Ultimately, all this is in the name of power, and boy, do the SDPC Vortec TPI base and heads deliver. Using a DTS water brake engine dyno, the Vortec TPI conversion twisted the needle to 305.6 hp, and that was using the stock runners, stock throttle body, a stock L98 cam, 92 octane pump gas and 15° of base timing. Calculating a 20 percent driveline loss for a 700-R4 transmission, power at the rear wheels is estimated at 244.4 hp. Next up was Brian Gruben's combo which added an LT4 Hot Cam, 1.6 ratio roller rockers, a 52mm throttle body and Edelbrock High Flow runners. Power swelled to 356.7 hp at a very streetable 4900 rpm.
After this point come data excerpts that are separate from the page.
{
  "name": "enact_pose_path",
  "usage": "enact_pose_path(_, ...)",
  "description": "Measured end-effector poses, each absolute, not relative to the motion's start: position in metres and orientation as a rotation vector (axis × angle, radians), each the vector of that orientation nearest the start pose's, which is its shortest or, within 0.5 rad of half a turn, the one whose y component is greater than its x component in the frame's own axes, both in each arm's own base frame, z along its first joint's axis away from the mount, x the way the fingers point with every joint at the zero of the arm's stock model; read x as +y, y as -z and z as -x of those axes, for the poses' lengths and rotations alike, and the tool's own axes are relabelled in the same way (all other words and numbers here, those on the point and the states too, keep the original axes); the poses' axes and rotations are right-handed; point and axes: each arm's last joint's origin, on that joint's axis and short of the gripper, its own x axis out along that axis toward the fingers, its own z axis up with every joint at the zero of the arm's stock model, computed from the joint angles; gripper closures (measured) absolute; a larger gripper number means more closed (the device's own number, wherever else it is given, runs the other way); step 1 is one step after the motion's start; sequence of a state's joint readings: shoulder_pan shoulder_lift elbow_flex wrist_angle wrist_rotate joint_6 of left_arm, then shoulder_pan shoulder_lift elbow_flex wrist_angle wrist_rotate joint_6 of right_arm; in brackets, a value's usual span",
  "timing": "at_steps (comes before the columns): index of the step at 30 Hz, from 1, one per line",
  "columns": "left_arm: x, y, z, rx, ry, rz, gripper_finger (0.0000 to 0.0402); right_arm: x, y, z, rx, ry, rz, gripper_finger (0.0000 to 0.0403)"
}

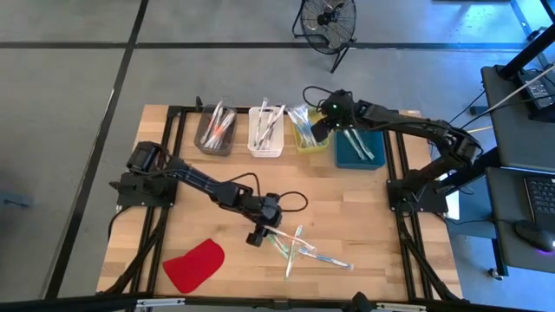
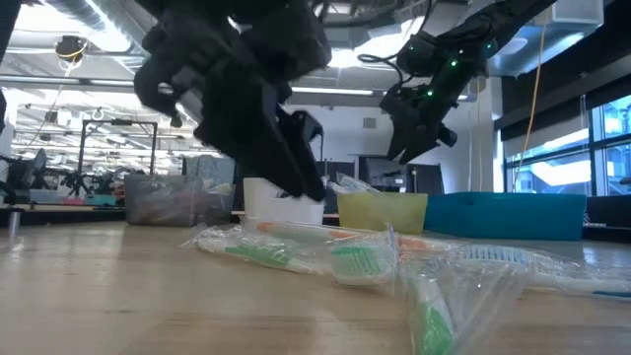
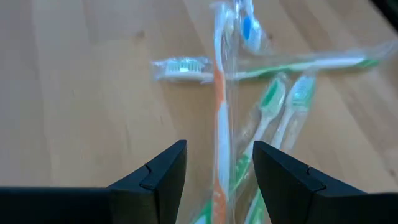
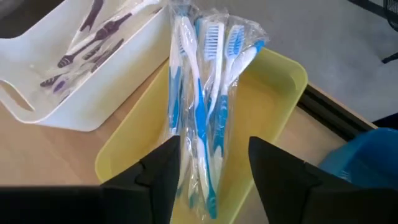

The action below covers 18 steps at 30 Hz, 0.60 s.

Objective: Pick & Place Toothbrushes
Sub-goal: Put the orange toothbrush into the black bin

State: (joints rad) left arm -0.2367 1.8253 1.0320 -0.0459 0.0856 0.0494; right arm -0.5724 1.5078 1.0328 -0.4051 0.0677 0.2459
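Several wrapped toothbrushes (image 1: 299, 249) lie crossed in a loose pile on the wooden table near its near edge, also low in the low view (image 2: 335, 258). My left gripper (image 1: 258, 236) hovers at the pile's left end, open. In its wrist view an orange-and-white toothbrush (image 3: 219, 112) runs between the open fingers (image 3: 217, 168). My right gripper (image 1: 323, 128) is open above the yellow bin (image 1: 310, 139). A bundle of blue-and-white toothbrushes (image 4: 202, 93) in clear wrap leans inside that bin (image 4: 273, 106), its lower end between the gripper's fingers (image 4: 213, 155). I see no touch.
Four bins stand in a row along the far edge: grey (image 1: 215, 130), white (image 1: 265, 132), yellow and blue (image 1: 360, 147), each holding toothbrushes. A flat red piece (image 1: 193, 264) lies at the near left. Bare wood lies between the bins and the pile.
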Motion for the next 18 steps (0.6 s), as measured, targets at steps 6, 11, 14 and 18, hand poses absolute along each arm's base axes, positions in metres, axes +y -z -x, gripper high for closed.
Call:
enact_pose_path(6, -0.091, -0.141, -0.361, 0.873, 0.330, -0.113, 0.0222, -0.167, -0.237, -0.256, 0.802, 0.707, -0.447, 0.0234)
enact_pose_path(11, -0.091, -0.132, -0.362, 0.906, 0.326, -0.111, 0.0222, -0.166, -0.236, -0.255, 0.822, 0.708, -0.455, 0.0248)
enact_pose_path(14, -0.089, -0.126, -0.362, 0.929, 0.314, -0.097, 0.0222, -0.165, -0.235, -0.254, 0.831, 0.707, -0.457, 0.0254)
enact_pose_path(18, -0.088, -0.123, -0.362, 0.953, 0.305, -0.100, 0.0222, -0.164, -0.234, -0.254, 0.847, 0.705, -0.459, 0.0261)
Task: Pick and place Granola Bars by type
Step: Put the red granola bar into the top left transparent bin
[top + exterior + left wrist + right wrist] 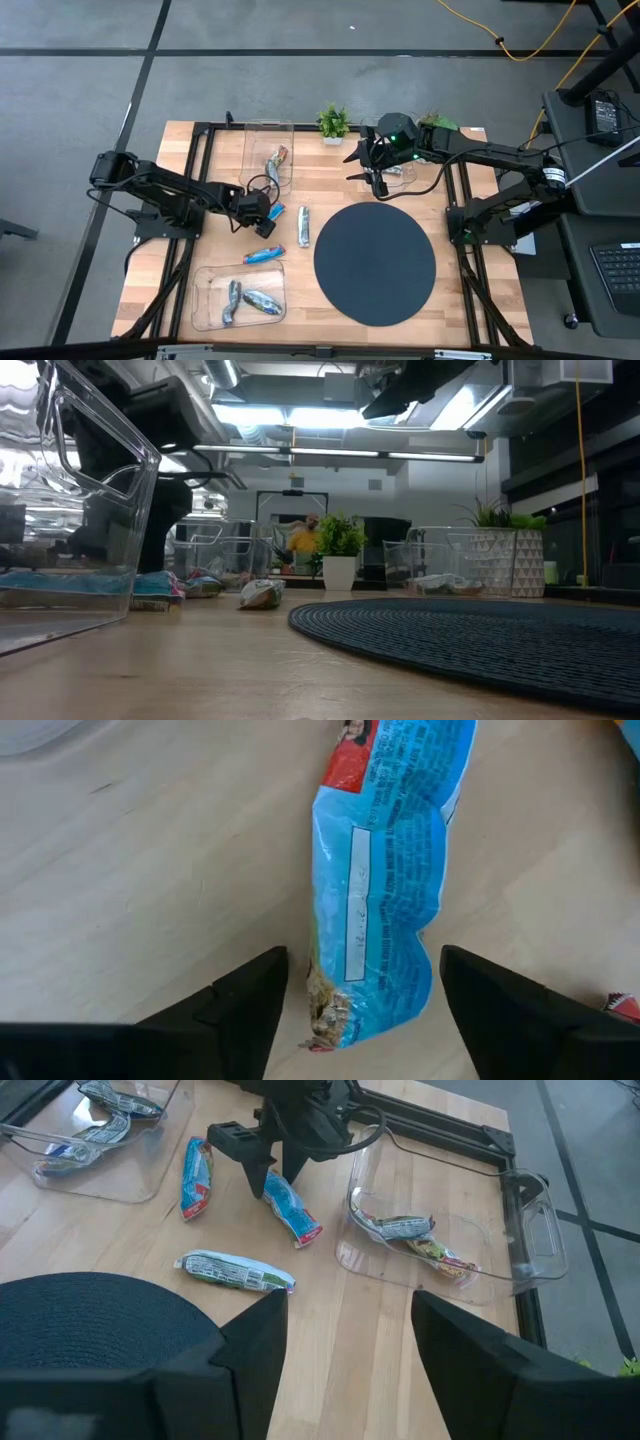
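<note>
Two fingers of my left gripper [365, 1010] stand spread, straddling one end of a blue granola bar [390, 880] that lies flat on the table [470, 290]; contact with the wrapper is not apparent. A second blue bar [264, 255] lies near the front clear tray [205, 300], which holds what look like two bars. A silver-white bar [303, 226] lies beside the dark round mat [375, 262]. My right gripper [378, 180] hangs parted and empty over the far edge
</note>
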You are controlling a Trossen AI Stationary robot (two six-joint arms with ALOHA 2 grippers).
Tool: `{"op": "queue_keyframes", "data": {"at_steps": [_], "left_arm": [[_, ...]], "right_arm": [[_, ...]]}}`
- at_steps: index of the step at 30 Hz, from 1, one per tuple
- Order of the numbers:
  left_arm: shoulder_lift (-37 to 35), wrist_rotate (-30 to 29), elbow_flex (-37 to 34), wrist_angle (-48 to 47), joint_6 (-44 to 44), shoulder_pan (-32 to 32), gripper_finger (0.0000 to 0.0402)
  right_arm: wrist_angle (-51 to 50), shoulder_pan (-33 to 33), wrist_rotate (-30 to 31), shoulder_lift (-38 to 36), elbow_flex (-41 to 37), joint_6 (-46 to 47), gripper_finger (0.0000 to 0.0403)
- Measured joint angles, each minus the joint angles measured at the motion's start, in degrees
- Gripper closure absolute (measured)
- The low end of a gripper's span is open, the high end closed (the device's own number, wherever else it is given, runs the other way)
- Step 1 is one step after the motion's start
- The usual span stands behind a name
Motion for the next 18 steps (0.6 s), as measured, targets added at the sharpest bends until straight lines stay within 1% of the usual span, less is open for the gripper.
{"op": "queue_keyframes", "data": {"at_steps": [4,11,14,16,18], "left_arm": [[0.0,0.0,-0.1,-0.3,0.0,0.0,0.0179],[0.0,0.2,-0.2,-0.4,-0.8,-0.2,0.0261],[-0.6,0.6,0.8,-1.5,-0.9,-0.2,0.0296],[-1.2,3.6,1.9,-2.4,-0.3,-0.3,0.0320],[-2.0,6.3,3.6,-1.6,2.2,-0.4,0.0344]], "right_arm": [[0.0,0.0,0.0,0.0,0.0,0.0,0.0186],[0.0,0.0,0.0,0.0,0.0,0.0,0.0186],[0.0,0.0,0.0,0.0,0.0,0.0,0.0186],[0.0,0.0,0.0,0.0,0.0,0.0,0.0186],[0.0,0.0,0.0,0.0,0.0,0.0,0.0186]]}}
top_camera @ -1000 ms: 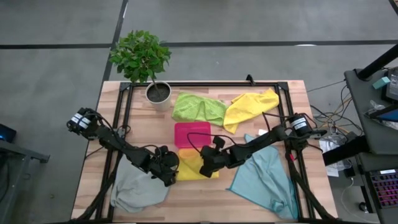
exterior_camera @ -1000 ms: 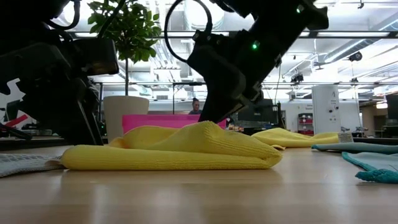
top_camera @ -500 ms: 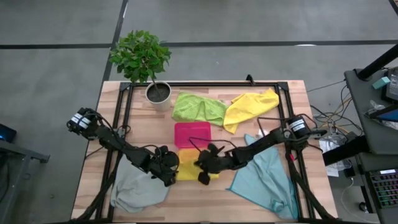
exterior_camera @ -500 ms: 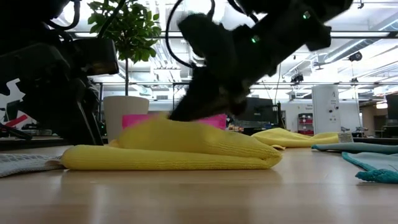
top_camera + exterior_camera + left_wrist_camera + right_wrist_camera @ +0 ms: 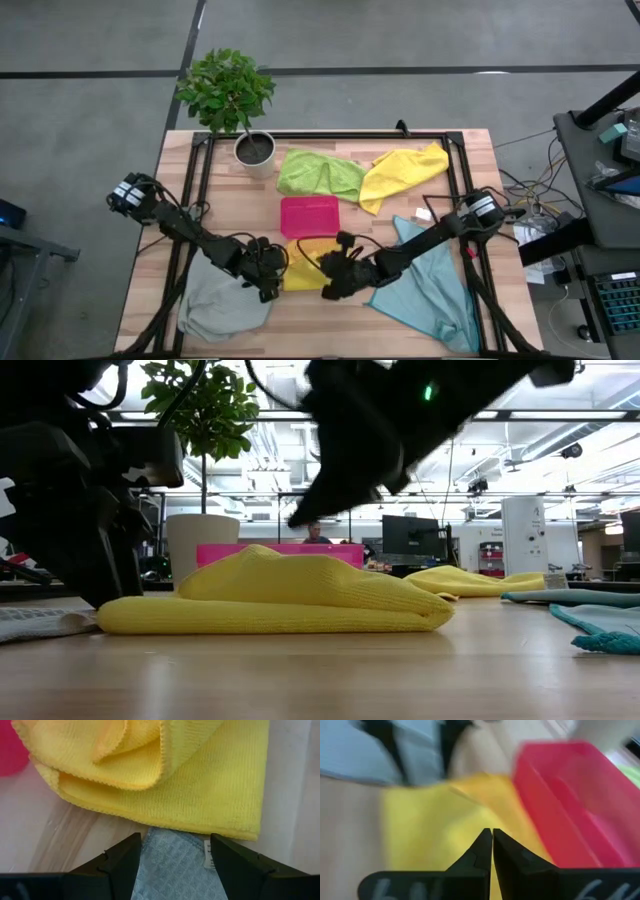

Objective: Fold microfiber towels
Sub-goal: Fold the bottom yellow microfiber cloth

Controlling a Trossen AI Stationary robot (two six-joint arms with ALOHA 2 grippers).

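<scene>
A folded yellow towel (image 5: 303, 266) lies flat on the table in front of the pink tray (image 5: 309, 215); it also shows in the low view (image 5: 280, 598). My left gripper (image 5: 172, 865) is open at the towel's left edge. Its fingers stand on either side of a corner of the grey towel (image 5: 222, 305), which lies flat. My right gripper (image 5: 492, 847) is shut and empty, just above the yellow towel's right part (image 5: 340, 460). A lime towel (image 5: 320, 172), a second yellow towel (image 5: 405, 170) and a teal towel (image 5: 428, 282) lie unfolded.
A potted plant (image 5: 250, 140) stands at the far left corner. The dark frame rails (image 5: 330, 136) run round the table. Bare wood shows along the near edge (image 5: 320, 330) and at the left (image 5: 230, 210).
My right gripper has swept over the yellow towel toward the table's left and near edge, then risen clear of it. The hump in the towel's upper layer has shifted toward the left.
</scene>
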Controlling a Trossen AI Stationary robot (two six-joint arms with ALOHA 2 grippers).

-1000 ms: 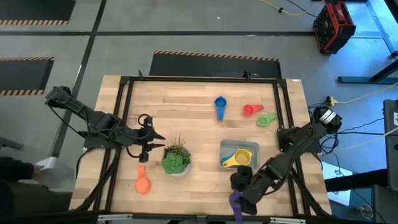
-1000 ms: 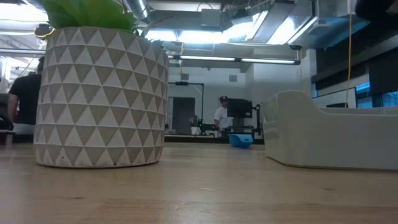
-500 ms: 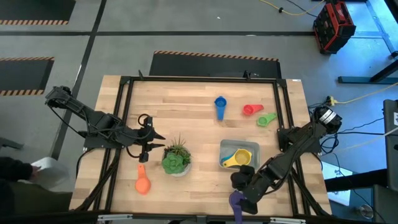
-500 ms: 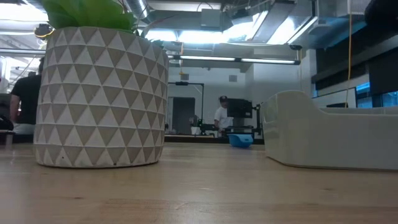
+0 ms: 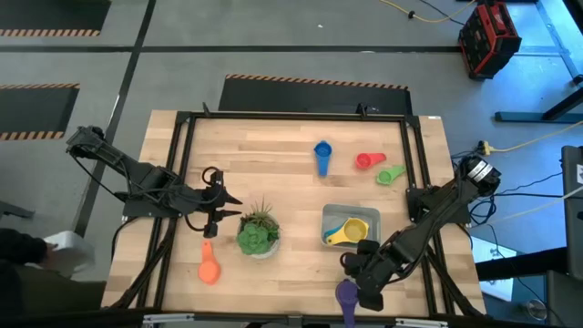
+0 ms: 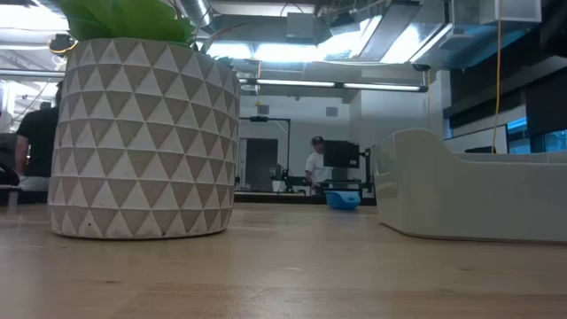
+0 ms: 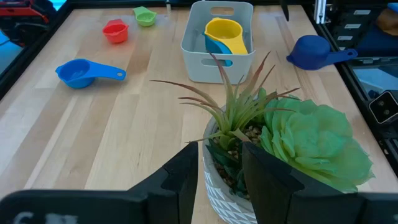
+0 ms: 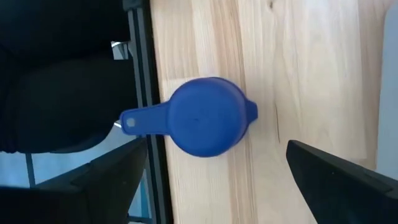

With a conservative 20 percent driveline loss, that would come out to around 285.3 rearwheel horsepower. Now that's what we call affordable bolt-on power!
Like A GM Part
Nicky Fowler at Scoggin-Dickey saw the need for a TPI Vortec manifold. Before they got into the business of manufacturing them, SDPC first went to GM Performance Parts. The need was so great, Fowler wanted to make sure GM had no intentions of putting this part into production. It made no sense for two companies to be making the same intake.
Fowler remembered, "When we sat down and discussed it with them, they had decided not to produce the intake."
The door was open to make the part. Nicky explained, "We wanted to be able to make the intake using their engineering knowledge and blueprints to make sure that we were making the correct piece. We needed GM's blessing to be able to do that."
Manufacturing A Factory GM-Style Intake
Scoggin-Dickey manufactured a "TPI Vortec manifold" which would fit the factory components for ease of use and to keep added cost to a minimum. "We had new port cores designed for the TPI base to match the intake ports of the Vortec cylinder head so you could have all the performance gain offered by the Vortec head. It was absolutely vital that port angle entries be correct and the port location be correct. We also left enough material in the intake manifold so that if you want to use the aluminum Fast Burn head which has a little bit bigger intake port opening, you can port match the base manifold. So it is a completely redesigned intake made specifically to fit a cast-iron Vortec cylinder head."